:: Task to complete ::
From the entries, copy out every line in which the word "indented" is found.

:: Input records ::
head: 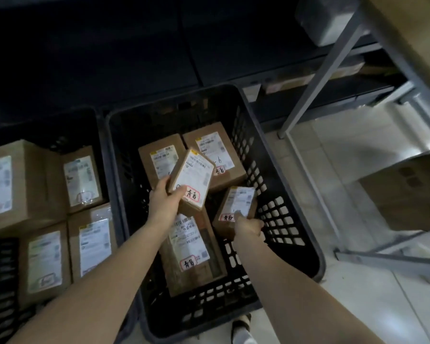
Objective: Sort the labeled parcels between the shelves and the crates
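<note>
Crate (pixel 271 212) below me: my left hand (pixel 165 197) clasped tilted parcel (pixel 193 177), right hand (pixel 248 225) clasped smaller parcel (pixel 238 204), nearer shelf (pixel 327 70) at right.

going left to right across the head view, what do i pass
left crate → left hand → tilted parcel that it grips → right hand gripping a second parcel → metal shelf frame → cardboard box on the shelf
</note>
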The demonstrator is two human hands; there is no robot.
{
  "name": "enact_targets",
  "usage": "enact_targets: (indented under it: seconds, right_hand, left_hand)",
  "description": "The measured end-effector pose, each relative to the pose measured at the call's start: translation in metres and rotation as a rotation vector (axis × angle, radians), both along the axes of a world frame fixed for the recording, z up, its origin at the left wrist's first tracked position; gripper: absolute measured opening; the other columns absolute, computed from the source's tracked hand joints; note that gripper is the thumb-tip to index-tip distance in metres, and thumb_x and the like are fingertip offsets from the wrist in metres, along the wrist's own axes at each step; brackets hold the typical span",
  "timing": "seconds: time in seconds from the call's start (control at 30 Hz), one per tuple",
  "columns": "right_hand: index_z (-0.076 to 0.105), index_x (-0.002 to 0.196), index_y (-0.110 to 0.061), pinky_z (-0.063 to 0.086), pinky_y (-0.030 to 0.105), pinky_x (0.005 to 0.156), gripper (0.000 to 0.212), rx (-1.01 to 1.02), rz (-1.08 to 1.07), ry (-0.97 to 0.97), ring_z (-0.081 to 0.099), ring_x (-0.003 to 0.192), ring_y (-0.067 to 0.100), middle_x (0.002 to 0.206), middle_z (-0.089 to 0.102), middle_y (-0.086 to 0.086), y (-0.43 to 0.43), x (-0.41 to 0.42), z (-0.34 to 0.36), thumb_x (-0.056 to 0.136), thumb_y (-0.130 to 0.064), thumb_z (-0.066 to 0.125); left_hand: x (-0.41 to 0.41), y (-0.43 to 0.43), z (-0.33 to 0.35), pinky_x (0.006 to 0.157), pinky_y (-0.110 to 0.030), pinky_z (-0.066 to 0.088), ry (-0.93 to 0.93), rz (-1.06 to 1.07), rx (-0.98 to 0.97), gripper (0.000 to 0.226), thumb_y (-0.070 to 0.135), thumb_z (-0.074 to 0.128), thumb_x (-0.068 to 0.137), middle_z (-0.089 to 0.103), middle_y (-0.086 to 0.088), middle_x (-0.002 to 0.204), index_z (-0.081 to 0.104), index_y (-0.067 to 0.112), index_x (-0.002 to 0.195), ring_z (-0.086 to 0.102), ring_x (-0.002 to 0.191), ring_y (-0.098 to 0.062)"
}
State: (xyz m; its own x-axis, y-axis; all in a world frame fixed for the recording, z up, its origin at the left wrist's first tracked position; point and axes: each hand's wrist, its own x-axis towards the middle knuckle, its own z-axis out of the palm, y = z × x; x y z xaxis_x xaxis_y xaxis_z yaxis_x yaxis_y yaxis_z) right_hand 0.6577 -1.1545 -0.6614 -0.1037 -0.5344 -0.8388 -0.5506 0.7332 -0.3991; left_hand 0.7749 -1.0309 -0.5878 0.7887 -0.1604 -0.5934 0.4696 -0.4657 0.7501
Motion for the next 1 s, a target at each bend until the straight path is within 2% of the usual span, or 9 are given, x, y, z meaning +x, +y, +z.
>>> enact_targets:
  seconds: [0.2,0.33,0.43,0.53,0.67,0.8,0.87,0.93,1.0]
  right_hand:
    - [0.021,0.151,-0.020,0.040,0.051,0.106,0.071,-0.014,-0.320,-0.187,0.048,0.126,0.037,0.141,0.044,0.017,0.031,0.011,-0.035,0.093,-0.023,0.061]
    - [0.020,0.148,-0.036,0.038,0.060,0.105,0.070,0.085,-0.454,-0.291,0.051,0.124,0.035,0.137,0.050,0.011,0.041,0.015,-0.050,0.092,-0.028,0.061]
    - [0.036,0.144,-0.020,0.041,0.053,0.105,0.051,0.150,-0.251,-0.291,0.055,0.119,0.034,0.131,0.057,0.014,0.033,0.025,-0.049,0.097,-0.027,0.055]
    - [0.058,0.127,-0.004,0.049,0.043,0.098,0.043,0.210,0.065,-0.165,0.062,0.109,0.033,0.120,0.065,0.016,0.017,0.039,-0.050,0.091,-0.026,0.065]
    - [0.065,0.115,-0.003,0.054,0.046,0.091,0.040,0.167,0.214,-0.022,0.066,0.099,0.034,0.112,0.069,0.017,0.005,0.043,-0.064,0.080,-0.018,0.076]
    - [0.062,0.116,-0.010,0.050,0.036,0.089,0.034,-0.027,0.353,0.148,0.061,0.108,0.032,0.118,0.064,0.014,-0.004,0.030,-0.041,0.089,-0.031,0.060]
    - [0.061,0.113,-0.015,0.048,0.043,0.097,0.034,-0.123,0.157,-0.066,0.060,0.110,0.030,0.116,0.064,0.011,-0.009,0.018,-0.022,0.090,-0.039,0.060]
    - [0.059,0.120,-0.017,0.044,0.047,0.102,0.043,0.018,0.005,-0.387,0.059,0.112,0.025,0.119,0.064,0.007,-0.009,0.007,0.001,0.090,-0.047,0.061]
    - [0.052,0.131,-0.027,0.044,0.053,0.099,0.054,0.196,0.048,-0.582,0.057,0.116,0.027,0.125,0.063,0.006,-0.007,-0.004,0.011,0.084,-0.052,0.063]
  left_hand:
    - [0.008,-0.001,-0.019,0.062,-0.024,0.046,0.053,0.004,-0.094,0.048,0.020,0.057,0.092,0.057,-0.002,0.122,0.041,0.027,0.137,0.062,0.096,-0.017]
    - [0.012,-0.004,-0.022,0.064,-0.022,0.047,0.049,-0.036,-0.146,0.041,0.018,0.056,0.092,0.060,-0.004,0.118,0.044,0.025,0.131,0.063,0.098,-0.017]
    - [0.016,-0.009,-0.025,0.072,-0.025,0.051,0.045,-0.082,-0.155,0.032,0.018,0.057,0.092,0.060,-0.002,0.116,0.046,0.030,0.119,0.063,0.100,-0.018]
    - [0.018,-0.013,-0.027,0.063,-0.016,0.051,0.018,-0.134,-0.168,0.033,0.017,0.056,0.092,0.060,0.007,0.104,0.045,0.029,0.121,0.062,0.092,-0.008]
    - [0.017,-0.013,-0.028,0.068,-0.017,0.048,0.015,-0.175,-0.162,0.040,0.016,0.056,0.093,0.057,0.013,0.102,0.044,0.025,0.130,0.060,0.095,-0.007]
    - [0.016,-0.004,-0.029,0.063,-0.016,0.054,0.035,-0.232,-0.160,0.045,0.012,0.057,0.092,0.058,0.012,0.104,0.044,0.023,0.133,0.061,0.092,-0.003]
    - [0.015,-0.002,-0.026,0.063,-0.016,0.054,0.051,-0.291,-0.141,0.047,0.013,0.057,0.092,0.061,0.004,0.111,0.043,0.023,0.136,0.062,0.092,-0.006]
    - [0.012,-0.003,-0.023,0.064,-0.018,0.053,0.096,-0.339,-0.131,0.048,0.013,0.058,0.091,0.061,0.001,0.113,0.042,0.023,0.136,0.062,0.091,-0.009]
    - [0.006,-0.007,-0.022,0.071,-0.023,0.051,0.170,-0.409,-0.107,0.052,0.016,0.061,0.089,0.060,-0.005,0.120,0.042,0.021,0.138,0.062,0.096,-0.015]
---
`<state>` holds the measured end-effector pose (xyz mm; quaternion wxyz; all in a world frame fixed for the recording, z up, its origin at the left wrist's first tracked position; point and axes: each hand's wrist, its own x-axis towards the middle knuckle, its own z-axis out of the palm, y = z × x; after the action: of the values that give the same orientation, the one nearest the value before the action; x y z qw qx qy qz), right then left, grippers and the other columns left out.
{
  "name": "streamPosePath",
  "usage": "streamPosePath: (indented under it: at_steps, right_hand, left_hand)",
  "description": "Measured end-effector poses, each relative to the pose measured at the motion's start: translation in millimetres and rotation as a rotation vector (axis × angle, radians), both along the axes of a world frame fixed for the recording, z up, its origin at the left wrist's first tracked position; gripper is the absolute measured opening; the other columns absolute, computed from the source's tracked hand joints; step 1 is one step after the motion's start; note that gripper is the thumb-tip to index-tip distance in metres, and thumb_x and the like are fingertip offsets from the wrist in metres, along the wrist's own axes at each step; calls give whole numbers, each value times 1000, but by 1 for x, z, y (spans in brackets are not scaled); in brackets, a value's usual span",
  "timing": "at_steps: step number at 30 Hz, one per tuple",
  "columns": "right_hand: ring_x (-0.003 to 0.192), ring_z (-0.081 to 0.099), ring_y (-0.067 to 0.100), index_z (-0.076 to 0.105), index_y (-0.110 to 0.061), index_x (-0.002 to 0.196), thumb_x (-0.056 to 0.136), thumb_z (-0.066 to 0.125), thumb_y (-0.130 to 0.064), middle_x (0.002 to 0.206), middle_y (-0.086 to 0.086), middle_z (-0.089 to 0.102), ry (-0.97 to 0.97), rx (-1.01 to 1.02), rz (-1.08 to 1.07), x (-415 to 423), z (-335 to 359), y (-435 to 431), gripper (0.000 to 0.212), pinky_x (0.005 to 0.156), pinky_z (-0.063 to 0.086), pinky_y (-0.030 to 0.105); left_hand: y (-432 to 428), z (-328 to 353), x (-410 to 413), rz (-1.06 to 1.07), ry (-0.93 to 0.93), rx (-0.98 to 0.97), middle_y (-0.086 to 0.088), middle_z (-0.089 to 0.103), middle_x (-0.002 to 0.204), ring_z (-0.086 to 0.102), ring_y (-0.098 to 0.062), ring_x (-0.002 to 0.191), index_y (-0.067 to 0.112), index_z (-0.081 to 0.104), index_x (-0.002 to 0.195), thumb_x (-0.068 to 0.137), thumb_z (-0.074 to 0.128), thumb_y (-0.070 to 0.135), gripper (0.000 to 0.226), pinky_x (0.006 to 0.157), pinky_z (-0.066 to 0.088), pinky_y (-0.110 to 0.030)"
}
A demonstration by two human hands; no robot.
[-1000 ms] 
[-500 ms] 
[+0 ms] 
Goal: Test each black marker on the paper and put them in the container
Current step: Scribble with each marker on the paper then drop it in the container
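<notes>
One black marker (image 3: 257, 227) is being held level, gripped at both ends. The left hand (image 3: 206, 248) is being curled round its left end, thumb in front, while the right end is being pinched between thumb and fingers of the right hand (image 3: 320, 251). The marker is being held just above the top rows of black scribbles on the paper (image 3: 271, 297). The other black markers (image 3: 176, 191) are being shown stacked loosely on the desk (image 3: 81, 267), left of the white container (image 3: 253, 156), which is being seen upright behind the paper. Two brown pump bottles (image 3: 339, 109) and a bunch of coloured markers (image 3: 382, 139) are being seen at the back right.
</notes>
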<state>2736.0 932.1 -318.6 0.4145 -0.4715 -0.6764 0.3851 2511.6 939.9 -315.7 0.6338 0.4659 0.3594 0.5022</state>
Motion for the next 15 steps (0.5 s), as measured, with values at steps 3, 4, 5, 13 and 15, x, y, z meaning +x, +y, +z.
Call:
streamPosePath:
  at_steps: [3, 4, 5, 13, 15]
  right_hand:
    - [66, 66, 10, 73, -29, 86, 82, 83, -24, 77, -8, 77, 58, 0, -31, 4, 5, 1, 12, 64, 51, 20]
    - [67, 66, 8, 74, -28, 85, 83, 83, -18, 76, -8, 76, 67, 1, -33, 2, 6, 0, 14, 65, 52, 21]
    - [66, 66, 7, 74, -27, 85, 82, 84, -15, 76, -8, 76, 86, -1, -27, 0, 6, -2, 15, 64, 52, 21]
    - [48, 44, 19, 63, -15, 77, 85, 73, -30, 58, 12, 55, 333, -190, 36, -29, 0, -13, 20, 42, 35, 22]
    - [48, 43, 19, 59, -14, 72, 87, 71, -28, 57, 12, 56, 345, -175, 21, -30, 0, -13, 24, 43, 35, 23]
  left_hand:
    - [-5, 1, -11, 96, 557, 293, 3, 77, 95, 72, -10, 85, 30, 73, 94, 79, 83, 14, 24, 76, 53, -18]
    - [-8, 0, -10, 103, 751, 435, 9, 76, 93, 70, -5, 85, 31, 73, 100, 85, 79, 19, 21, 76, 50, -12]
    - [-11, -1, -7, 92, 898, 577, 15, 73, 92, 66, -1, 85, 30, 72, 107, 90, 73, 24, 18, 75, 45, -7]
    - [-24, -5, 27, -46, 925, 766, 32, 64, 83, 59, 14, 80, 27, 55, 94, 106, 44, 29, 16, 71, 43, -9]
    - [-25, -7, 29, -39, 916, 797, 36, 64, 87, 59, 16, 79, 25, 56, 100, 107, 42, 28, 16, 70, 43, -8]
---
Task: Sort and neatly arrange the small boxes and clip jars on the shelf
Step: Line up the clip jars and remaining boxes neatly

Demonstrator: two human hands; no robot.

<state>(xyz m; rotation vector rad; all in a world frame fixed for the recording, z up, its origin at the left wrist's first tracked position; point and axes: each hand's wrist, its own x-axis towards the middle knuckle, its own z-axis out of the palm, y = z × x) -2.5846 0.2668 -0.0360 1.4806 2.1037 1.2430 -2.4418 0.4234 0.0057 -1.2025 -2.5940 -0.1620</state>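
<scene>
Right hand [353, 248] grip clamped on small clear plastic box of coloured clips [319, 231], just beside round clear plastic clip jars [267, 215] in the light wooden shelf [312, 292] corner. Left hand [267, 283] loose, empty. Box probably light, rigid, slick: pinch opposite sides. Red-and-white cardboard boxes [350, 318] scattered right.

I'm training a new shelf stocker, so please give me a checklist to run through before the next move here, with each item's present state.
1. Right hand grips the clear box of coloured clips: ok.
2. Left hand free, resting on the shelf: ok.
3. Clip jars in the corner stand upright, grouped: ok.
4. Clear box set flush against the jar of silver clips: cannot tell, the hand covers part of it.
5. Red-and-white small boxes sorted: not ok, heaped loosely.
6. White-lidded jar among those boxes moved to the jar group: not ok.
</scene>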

:: Result for this task ::
  "usage": "enact_targets: (indented under it: seconds, right_hand, left_hand)",
  "usage": "streamPosePath: (indented under it: at_steps, right_hand, left_hand)",

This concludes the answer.